Si les romans de Jake Lamar, devenu professeur de Creative Writing à Paris, étaient jusqu’ici estampillés Noir ou Thriller -des romans dont les intrigues, reflet de l’histoire d’une vie, emmenaient de l’administration américaine (Nous avions un rêve) aux arrondissements de Paris (Rendez-vous dans le 18e)-, l’homme change de registre avec Postérité. Sans abandonner certains réflexes. Universitaire décidé à écrire la biographie de Femke Versloot, peintre hollandaise fictive à la rencontre entre Jackson Pollock et Janet Sobel, son protagoniste Toby White y recourt à une véritable investigation. Un peu à la manière du journaliste Thompson dans Citizen Kane (une référence revendiquée par Lamar), White y dresse le portrait de l’artiste en éclairages fragmentés, par témoignages contradictoires croisés (famille, amants, voisins, confrères) venus entretenir ou mettre en cause le mythe, aux prises avec les tourmentes de la Seconde Guerre mondiale. « Choisir de suivre une peintre m’a permis d’approcher une forme d’expression que j’envie en tant qu’écrivain, précisément parce qu’elle est libérée du langage. Puisqu’ils ne passent pas par les mots, les peintres résistent par définition davantage à l’interprétation que les écrivains, qui sont plus ouverts, ou plus habitués, à l’idée qu’on analyse leur travail. Décrire des toiles abstraites, a fortiori qui n’existaient pas, fut la vraie gageure de ce livre. » L’autre défi posé: faire revivre l’Expressionnisme abstrait de l’intérieur, de Rotterdam à New York en passant par Sausalito, en convoquant ses grands représentants -Pollock, De Kooning, ou Joan Mitchell. « C’est la dernière génération d’artistes à considérer la création comme un acte existentiel et même héroïque. Une question de vie ou de mort -quelque chose de l’ordre d’une Quête. Puis quelqu’un comme Andy Warhol est venu totalement démolir cette idée. Même si ça semble très grandiloquent aujourd’hui, je reste convaincu que pour être artiste, écrivain, il faut avoir cette pulsion vitale.  »

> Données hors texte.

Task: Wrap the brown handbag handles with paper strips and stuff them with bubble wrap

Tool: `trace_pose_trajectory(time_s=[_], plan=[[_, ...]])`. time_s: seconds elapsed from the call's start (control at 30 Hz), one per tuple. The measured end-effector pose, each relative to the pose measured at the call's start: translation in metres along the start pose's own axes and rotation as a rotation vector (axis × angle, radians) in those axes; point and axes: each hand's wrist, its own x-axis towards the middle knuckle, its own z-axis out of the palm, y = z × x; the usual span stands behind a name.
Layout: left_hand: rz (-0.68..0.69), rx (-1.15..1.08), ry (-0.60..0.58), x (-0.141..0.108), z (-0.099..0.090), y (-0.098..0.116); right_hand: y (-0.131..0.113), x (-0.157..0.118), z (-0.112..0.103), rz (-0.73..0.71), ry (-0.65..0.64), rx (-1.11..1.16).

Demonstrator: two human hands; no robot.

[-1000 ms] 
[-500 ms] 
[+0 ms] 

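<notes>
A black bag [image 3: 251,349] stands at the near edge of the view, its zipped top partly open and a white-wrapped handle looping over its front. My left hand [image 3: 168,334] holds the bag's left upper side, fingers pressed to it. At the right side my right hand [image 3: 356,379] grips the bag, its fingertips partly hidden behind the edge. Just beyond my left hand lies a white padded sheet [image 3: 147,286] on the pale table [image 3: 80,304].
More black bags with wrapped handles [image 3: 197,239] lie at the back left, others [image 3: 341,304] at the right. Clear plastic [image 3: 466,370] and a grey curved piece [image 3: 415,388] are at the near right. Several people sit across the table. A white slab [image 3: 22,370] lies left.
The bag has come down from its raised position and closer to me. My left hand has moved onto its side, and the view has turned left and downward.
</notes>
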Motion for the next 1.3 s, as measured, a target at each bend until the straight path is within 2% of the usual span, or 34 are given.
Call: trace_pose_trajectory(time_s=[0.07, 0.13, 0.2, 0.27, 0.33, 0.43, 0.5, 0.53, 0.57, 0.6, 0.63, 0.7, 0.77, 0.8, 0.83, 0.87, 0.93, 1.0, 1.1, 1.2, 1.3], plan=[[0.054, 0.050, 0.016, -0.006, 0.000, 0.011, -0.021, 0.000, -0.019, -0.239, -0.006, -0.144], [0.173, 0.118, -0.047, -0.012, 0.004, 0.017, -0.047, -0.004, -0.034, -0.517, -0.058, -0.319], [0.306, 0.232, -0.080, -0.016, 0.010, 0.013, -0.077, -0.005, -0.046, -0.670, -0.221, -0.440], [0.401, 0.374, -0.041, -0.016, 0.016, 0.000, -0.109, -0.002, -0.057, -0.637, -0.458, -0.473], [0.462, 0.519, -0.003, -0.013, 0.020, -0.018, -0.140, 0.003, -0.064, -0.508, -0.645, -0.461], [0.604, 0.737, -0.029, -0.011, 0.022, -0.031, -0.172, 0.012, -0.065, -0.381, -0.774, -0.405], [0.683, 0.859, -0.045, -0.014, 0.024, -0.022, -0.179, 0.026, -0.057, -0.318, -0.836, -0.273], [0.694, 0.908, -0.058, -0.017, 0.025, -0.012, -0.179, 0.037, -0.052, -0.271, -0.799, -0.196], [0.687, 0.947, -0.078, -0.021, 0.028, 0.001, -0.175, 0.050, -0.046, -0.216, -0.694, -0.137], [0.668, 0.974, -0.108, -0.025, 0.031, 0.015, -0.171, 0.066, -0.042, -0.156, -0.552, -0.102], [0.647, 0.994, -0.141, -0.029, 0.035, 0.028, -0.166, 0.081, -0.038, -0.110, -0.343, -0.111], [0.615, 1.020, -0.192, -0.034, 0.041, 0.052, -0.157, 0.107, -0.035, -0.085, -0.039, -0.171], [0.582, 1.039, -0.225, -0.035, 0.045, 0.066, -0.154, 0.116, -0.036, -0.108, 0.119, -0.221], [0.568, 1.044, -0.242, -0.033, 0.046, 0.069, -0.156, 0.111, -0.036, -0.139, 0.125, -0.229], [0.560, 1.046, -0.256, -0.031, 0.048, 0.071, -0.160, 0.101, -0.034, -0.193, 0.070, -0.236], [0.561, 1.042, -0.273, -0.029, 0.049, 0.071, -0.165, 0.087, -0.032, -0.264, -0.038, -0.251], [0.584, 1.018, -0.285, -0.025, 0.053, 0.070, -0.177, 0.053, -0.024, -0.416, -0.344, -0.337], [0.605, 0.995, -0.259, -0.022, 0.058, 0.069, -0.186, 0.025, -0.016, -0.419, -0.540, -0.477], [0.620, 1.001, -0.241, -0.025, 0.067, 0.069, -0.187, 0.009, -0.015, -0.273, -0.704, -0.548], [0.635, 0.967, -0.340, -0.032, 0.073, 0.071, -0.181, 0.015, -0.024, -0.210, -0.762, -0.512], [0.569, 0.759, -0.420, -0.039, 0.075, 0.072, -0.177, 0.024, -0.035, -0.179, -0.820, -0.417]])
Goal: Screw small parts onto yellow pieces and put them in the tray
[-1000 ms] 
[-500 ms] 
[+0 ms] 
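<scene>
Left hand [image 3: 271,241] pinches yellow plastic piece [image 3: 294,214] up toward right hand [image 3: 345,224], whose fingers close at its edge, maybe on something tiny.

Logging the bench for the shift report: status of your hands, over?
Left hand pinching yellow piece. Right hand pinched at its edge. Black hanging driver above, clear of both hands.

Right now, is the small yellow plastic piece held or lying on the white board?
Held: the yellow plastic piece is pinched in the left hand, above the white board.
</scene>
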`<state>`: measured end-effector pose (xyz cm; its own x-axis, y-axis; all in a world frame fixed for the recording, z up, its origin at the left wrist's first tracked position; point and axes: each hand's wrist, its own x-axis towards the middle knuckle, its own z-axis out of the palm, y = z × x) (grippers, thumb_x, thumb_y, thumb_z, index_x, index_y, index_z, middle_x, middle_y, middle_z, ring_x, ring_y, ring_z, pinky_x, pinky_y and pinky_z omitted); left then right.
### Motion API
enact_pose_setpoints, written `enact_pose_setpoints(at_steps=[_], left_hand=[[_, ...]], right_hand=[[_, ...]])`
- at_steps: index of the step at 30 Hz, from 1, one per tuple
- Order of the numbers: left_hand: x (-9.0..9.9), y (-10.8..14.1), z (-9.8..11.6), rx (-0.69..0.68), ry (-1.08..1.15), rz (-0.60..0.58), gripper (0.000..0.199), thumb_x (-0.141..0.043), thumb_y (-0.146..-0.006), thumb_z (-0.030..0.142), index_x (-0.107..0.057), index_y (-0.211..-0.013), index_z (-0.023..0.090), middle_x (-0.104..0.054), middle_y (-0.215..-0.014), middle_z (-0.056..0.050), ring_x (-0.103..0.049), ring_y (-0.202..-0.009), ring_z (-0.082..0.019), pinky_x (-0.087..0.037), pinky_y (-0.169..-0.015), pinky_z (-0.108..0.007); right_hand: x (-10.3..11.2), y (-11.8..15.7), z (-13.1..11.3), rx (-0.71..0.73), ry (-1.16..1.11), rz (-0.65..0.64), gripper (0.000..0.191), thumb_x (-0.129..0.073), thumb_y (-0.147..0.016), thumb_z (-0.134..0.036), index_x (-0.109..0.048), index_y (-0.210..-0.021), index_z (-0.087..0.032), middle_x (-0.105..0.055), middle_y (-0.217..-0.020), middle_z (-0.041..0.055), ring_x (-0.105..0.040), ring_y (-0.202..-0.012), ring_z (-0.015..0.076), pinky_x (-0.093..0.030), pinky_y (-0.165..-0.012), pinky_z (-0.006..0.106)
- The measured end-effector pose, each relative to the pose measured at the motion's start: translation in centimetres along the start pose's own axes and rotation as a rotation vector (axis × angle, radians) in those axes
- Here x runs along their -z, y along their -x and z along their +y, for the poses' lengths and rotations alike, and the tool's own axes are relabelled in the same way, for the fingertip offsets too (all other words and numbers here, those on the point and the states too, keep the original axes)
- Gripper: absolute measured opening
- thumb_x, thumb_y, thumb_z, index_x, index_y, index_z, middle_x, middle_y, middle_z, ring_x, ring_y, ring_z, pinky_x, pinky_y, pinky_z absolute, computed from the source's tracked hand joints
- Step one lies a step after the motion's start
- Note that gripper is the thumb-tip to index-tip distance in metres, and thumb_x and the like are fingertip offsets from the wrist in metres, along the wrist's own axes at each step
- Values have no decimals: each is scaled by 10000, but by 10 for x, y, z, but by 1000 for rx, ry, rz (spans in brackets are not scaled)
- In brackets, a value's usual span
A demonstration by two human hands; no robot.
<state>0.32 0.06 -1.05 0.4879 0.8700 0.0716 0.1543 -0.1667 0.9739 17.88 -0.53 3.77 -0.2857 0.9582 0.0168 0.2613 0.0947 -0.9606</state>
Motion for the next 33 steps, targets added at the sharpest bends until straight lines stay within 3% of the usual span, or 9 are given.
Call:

Dans Postérité, Toby White s’attache à réhabiliter une artiste qui manqua de reconnaissance critique, donc de visibilité. Un cauchemar personnel? « Vous savez, la reconnaissance, c’est comme l’argent: il faut décider du minimum dont a besoin pour vivre (sourire). Quand j’ai quitté Time Magazine, je savais que je me destinais à une vie précaire. Mais j’avais pris conscience de quelque chose de fondamental: je n’avais besoin ni de sécurité, ni d’être riche. »Fait tout de même inquiétant: publié en septembre en France, Postérité n’a toujours pas trouvé d’éditeur aux Etats-Unis. Et le cas Lamar est loin d’être isolé. « Le monde de l’édition est en pleine crise là-bas. J’ai pas mal d’amis américains qui ont publié quatre ou cinq livres et qui, soudain, ne trouvent plus d’éditeur pour leur sixième. Les éditeurs ne veulent plus signer que des premiers romans ou des best-sellers. Prenez même un Jim Fergus, qui a vendu quelque chose comme 800 000 exemplaires de Mille Femmes Blanches aux Etats-Unis -un chiffre énorme: eh bien, il ne parvient pas à publier son dernier livre (Chrysis, histoire romancée de Chrysis Jungbluth, peintre française de l’école de Braque, ayant gravité dans le Montparnasse des années folles, est paru en français au Cherche-Midi, ndlr). C’est donc peut-être, au-delà des chiffres, le signe plus profond d’une résistance anti-intellectualisme: les Etats-Unis sont-ils prêts à publier un roman sur une femme peintre aujourd’hui? »

POSTÉRITÉ DE JAKE LAMAR, ÉDITIONS RIVAGES, TRADUIT DE L’ANGLAIS (USA) PAR FRANÇOISE BOUILLOT, 336 PAGES.